Both the Central Bank and multilateral agencies estimate 2015 growth to be around 6.5-7.2 percent, taking 2002 as the base year. Weerasinghe said that he was analysing the figures apolitically and that it is technically incorrect to compare the estimates based on 2002 and 2010 base years.
Meanwhile, Weerasinghe said that unemployment will remain low between 4 to 5 percent, while the Central Bank expects inflation to remain below 5 percent as experienced in the past six years.
“We’re not concerned about the monetary policy due to low rates... credit growth is at a reasonable rate, so the economy is not going to be overheated,” he added.
According to him, the debt to GDP ratio is at 70 percent, signifying a high figure.
“Debt consolidation is something to focus on in the future. Since Sri Lanka is developing, we’re no longer eligible for concessionary loans,” Weerasinghe added.
He noted that 53 percent of the loans taken so far have been developmental loans, while commercial loans represent 34 percent.
Weerasinghe said that the country must focus on foreign direct investments (FDIs); he expects investments to pick up after the elections, with investments and inflows into the stock exchange. He explained that foreign reserves are at US $ 7.5 million and are getting further boosted by the swap arrangement the Central Bank has with the Reserve Bank of India. He further added that there has been greater flexibility in exchange rates in the recent times.

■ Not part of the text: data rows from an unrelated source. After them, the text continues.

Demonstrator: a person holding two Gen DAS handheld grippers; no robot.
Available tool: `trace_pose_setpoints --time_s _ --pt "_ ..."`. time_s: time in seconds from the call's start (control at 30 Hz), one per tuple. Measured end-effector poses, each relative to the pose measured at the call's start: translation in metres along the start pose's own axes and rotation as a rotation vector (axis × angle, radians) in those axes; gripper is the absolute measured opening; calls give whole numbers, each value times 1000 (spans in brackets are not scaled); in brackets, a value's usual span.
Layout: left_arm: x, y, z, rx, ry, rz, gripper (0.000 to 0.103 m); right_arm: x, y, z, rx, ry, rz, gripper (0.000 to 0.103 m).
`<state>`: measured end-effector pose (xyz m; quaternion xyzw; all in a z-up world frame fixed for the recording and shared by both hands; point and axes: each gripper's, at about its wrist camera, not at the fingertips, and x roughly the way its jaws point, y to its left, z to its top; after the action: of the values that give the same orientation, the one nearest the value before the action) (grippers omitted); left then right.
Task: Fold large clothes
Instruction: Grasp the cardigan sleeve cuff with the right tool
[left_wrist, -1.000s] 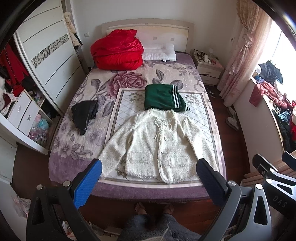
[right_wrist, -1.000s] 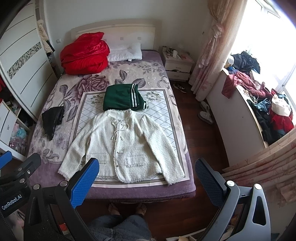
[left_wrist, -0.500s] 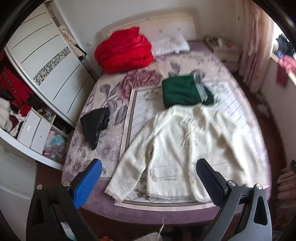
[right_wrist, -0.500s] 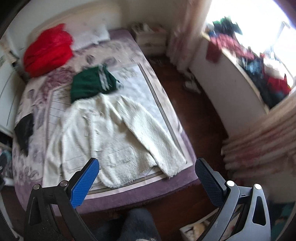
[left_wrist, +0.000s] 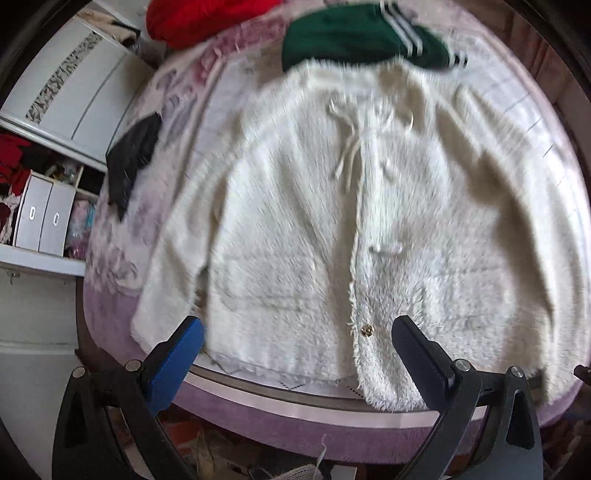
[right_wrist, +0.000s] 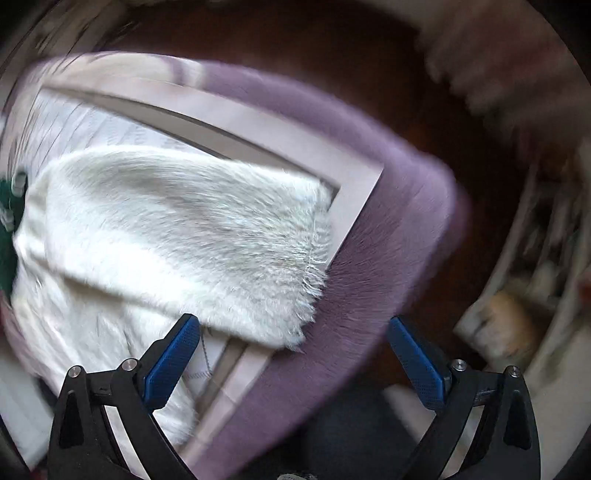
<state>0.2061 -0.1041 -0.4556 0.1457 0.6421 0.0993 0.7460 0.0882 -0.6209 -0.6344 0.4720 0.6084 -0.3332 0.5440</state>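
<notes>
White fuzzy cardigan (left_wrist: 332, 229), spread flat, unfolded, on bed (left_wrist: 280, 406); approach step judged; left gripper (left_wrist: 297, 354) released over hem, right gripper (right_wrist: 293, 354) released beside sleeve cuff (right_wrist: 295, 273) at 12 o'clock; cuff to be grasped next.

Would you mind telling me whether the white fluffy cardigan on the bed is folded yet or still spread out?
Spread out. The white cardigan lies flat on the bed, front up, both sleeves angled outward, nothing doubled over; both tongs are open, holding nothing.

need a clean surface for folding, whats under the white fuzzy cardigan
The white fuzzy cardigan lies flat on a quilted mat over the purple floral bedspread. Anything directly beneath it is covered.
</notes>
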Motion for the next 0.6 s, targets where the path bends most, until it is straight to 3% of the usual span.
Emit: trace_pose_setpoints --time_s 0.03,0.07,0.1,0.13,0.17,0.2,0.27,0.3,0.37,0.43,0.5,0.57,0.6 --pt "10 -7 0 6 19 4 103 20 -6 5 25 25 32 99" --pt "17 -11 -1 14 26 6 103 32 -9 7 40 29 59 87" --pt "24 -18 -1 29 27 7 103 48 -8 9 41 34 81 62" --pt "30 -25 -2 55 24 17 103 58 -6 10 35 38 80 44" --pt "36 -32 -3 87 16 27 103 65 -6 11 30 25 63 14" --pt "38 -40 -3 109 9 30 103 68 -11 10 50 -20 41 10" --pt "40 -53 -3 144 -8 14 103 52 -18 6 76 -129 19 8" --pt "40 -58 -3 155 -18 -4 103 35 -24 6 73 -235 1 7" --pt "39 -66 -2 178 -29 -29 103 22 -31 8 52 -332 -9 8" --pt "39 -80 -4 201 -42 -53 103 35 -39 15 5 -304 -9 16" --pt "39 -90 -3 212 -42 -69 103 49 -56 12 48 -234 41 40" --pt "39 -99 -1 210 -39 -86 103 47 -78 -7 164 -219 159 45" --pt "40 -102 -1 208 -36 -95 103 47 -88 -23 220 -212 259 48"
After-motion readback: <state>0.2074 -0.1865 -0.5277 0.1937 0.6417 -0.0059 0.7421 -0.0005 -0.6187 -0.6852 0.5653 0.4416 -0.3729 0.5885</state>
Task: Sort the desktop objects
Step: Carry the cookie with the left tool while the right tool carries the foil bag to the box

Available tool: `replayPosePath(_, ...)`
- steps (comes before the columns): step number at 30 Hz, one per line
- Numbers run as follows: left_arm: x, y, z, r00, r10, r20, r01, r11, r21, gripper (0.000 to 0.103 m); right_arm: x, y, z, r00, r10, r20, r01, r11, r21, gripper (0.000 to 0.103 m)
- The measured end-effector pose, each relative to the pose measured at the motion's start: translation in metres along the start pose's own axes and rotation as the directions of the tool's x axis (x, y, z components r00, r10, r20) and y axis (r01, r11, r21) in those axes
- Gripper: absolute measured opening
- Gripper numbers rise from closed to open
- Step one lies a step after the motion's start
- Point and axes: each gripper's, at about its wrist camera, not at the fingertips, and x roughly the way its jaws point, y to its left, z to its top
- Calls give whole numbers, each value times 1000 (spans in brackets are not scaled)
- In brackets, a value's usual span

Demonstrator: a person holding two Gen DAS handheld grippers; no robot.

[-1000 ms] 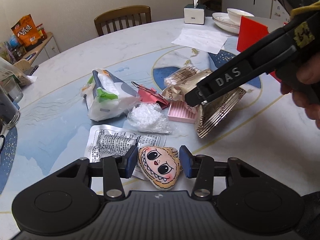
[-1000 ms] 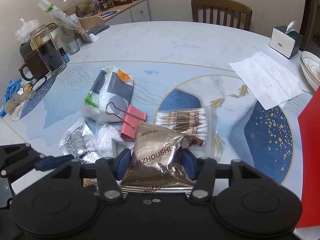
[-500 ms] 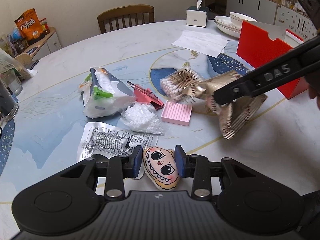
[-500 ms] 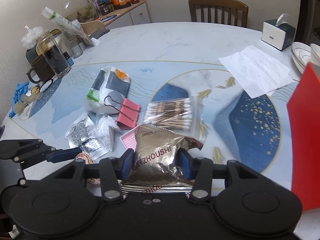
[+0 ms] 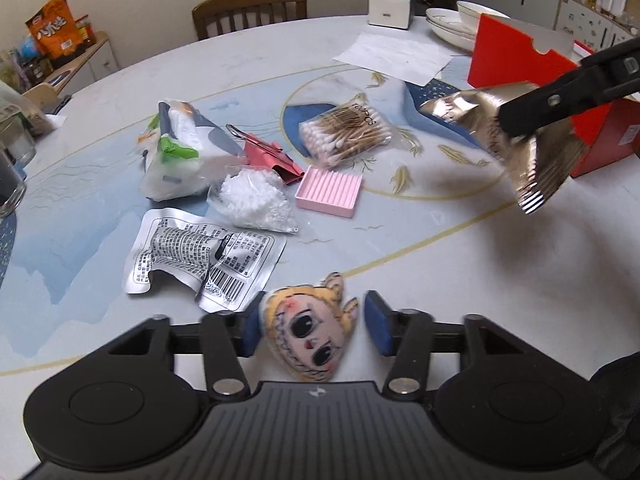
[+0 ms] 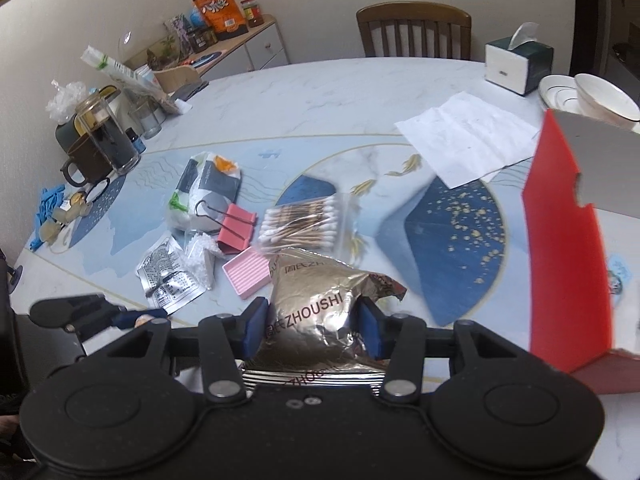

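the right tongs (image 6: 310, 326) are clamping a gold foil snack pouch (image 6: 316, 312) between both blue pads, the pouch bulging up past the fingertips and lifted clear of the tabletop (image 6: 320, 92). in the left wrist view the same pouch (image 5: 516, 140) is hanging in the air from the right tongs (image 5: 520, 120), just in front of a red box (image 5: 516, 56) that is standing to the right of them.

the left tongs (image 5: 312, 322) are sitting low at the tabletop (image 5: 440, 264) with a small cartoon-face plush (image 5: 310, 332) between their pads. their jaws have just been opening: the left pad is touching the plush's edge, the right pad is standing apart from it, so they are not gripping it. the plush is lying face up with its hair end pointing away from the tongs.

ahead of the left tongs and slightly left, a silver printed sachet (image 5: 200, 256) is lying flat. beyond it are a clear bag of white beads (image 5: 252, 196), a pink ridged tray (image 5: 330, 192), a pink binder clip (image 5: 268, 156) and a white plastic bag with green and grey print (image 5: 180, 148). a clear pack of cotton swabs (image 5: 346, 132) is lying farther ahead, between the left tongs and the hanging pouch. a sheet of white paper (image 5: 396, 54) and a tissue box (image 5: 390, 6) are at the far side.
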Motion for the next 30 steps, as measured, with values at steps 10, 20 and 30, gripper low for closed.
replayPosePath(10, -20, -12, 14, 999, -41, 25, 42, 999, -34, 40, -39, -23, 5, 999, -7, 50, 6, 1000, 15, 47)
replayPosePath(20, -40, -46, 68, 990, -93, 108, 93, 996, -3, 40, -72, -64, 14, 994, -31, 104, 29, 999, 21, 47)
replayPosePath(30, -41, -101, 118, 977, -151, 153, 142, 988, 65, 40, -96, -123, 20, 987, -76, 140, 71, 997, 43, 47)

He noted that the country needs a broad tax base with direct taxation instead of exemptions to increase government revenue. He also stressed the need to formalize the small and medium enterprises (SMEs), harness the service sector, increase exports, conduct research and development into new potential sectors, increase labour force participation and productivity and improve the doing business climate to create a level-playing field.
“(But) what is lacking is the strong leadership to implement policies,” Weerasinghe said. CCC CEO/Secretary General Mangala Yapa said that the private sector too has extremely similar recommendations, which have already been submitted for evaluation for the next budget. “We, from the private sector, see a somewhat similar view, so the policymakers will have to come up with reforms,” he said.